COLUMBUS, Ohio -- Researchers who have spent years studying the effects of stress on the body's immune system now believe they know enough to show that stress actually does weaken a person's health.
Dozens of studies have shown that stress can alter the levels of certain biochemical markers in the body -- key players in the human immune response -- but scientists weren't sure those changes actually led to poorer health.
Now, they seem convinced.
Reporting in the Journal of the American Medical Association, a team of researchers from five universities argue that stress can lessen a person's immune response and that change can make them more susceptible to infectious diseases.
They also say that increased stress may lessen the effectiveness of certain vaccines and can confound some studies of certain illnesses that affect the immune system, such as AIDS and autoimmune diseases.
"The evidence so far suggests that while the immune changes associated with psychological stress are generally small, they look like they're important enough to have biological consequences and increase health risks," explained Ronald Glaser, professor of medical microbiology and immunology at Ohio State University and lead author of the study.
The JAMA paper points to the important role that compounds known as cytokines play in regulating the immune response. In some cases, they stimulate the release of other compounds essential for inflammation. In other cases, they maintain the balance of other components of the human immune response.
Researchers know that psychological stress can alter the level of certain hormones. These alterations induced by stress are responsible for the changes in cytokine concentrations since stress hormones alter the synthesis and the release of the cytokines, the authors explained.
Glaser suggests that while in vitro tissue cultures have taught us much about the immune response, that system may function differently in the whole animal, or person.
The researchers pointed to recent research involving vaccinations for Hepatitis B and for influenza. They showed that stress could suppress T-cell responses and lower antibody levels, two factors necessary to develop a strong immunity to these diseases.
"These vaccination results are particularly relevant to older adults," they wrote. "Our inference is that a poor immunological response to vaccination has medical consequences." Other research showed a relationship between a person's level of psychological stress and their susceptibility to several cold viruses.
The researchers said that AIDS, however, presents unique obstacles for the study of the effect of stress on diseases. In most cases, the pathogen responsible for an infectious disease attacks certain cells within the body and the immune system is activated to fight it.
But with AIDS, the HIV virus attacks those same immune cells that would be called on to fight disease. Glaser said that the approaches now in use to fight HIV infection actually complicates the understanding of the physiological effect that stress has on AIDS patients.
The study team suggested that future research should explore whether improving the concentration of certain hormones in the blood might produce an improvement in immune function.
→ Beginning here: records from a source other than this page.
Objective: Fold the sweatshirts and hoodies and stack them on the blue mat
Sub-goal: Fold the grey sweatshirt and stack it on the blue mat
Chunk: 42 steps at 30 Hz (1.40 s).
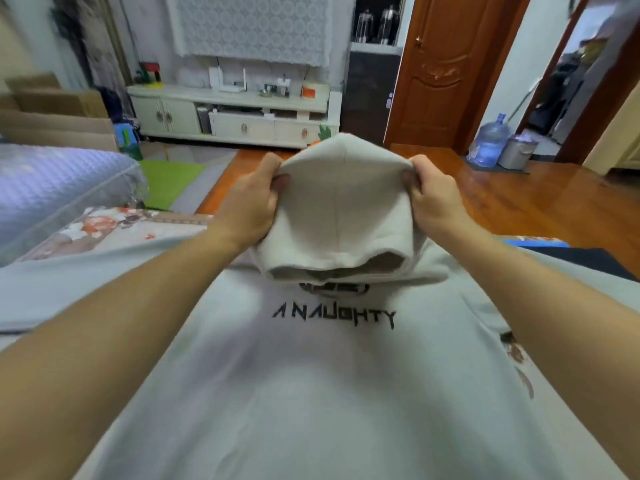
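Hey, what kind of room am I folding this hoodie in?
Most likely a home living room: a low white TV cabinet against the far wall, a carved wooden door, and a water jug on the wood floor.

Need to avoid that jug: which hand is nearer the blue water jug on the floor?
Right hand, gripping the hood's right edge, nearer the jug; left hand grips the far edge.

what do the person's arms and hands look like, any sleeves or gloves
Both forearms are bare as far as the frame shows, with no sleeve cuffs in view. The left hand and right hand wear no gloves, and no rings, watch or bracelet can be seen.
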Each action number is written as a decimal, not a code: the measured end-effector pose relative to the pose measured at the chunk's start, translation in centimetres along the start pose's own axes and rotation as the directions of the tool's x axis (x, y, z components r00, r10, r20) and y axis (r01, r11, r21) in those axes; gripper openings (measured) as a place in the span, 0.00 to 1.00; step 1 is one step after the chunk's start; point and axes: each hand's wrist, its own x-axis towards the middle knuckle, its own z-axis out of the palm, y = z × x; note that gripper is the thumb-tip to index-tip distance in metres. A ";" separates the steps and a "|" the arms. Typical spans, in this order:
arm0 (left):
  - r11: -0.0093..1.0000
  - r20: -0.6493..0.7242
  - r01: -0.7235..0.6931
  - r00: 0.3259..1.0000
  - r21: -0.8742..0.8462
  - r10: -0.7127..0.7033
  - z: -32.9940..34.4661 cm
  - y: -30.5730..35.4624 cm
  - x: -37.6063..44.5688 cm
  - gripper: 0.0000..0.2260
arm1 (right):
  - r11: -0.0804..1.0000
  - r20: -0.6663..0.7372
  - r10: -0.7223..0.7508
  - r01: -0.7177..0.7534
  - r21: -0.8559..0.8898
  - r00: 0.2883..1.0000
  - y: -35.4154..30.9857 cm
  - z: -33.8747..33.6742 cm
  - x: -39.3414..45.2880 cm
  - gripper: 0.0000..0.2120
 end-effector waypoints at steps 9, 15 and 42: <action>0.975 0.755 0.148 0.617 0.168 -0.224 -0.4 -3.9 3.3 0.11 | 0.974 0.705 0.188 -0.035 -0.225 0.684 2.8 -0.8 1.8 0.05; 0.858 0.645 -0.076 0.694 0.509 -0.321 1.9 -5.5 3.3 0.08 | 0.816 0.656 0.220 0.232 -0.530 0.722 4.3 0.9 2.5 0.15; -0.053 0.558 0.835 0.317 -0.547 -0.767 3.2 -4.3 -17.3 0.06 | 0.229 0.527 0.765 -0.921 0.314 0.370 8.2 0.9 -17.3 0.12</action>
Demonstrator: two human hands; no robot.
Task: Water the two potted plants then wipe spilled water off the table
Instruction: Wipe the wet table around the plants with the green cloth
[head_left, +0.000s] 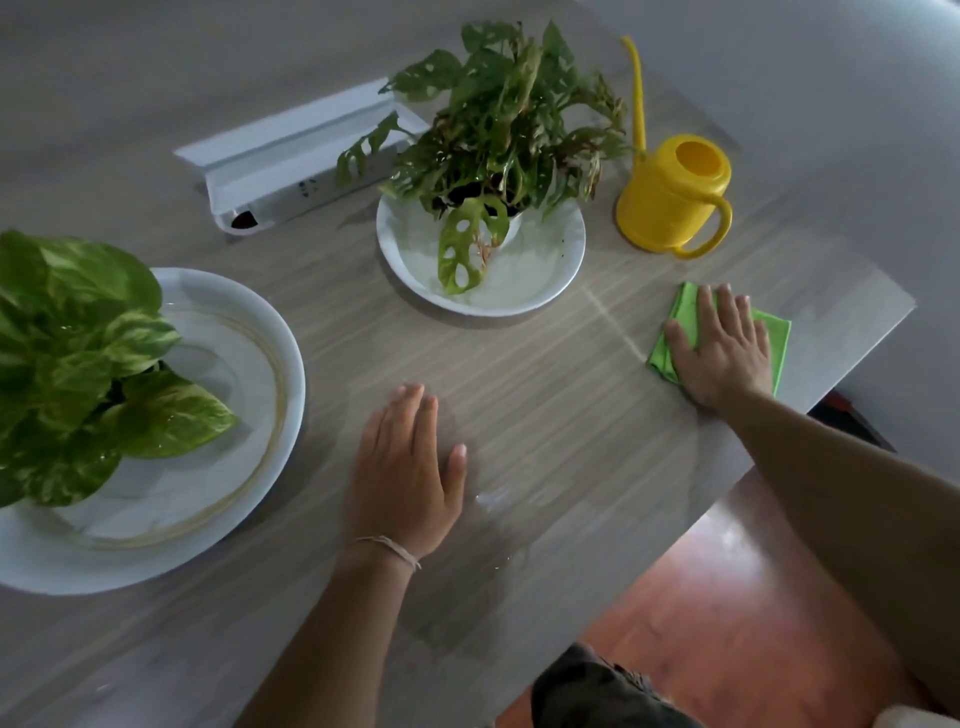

They also said that enough is known now to show that certain changes in lifestyle can increase a person's resistance to some infectious diseases. Most of these changes -- gaining social support and companionship, maintaining a proper diet, regular exercise and enough sleep -- are not expensive, Glaser said.
At the same time, clinicians need to remember that when a patient fails to live up to the strong lifestyle change suggestions made by their doctor, they may develop guilt feelings about that failure, he said.
The researchers said doctors should focus more on the role stress plays in infections and diseases such as asthma, rheumatoid arthritis, multiple sclerosis, inflammatory bowel disease, psoriasis and cancer.
Along with Glaser at Ohio State Medical Center, Bruce Rabin, University of Pittsburgh Medical Center; Margaret Chesney, University of California; Sheldon Cohen, Carnegie-Mellon University; and Benjamin Natelson, the University of Medicine and Dentistry of New Jersey, took part in the study.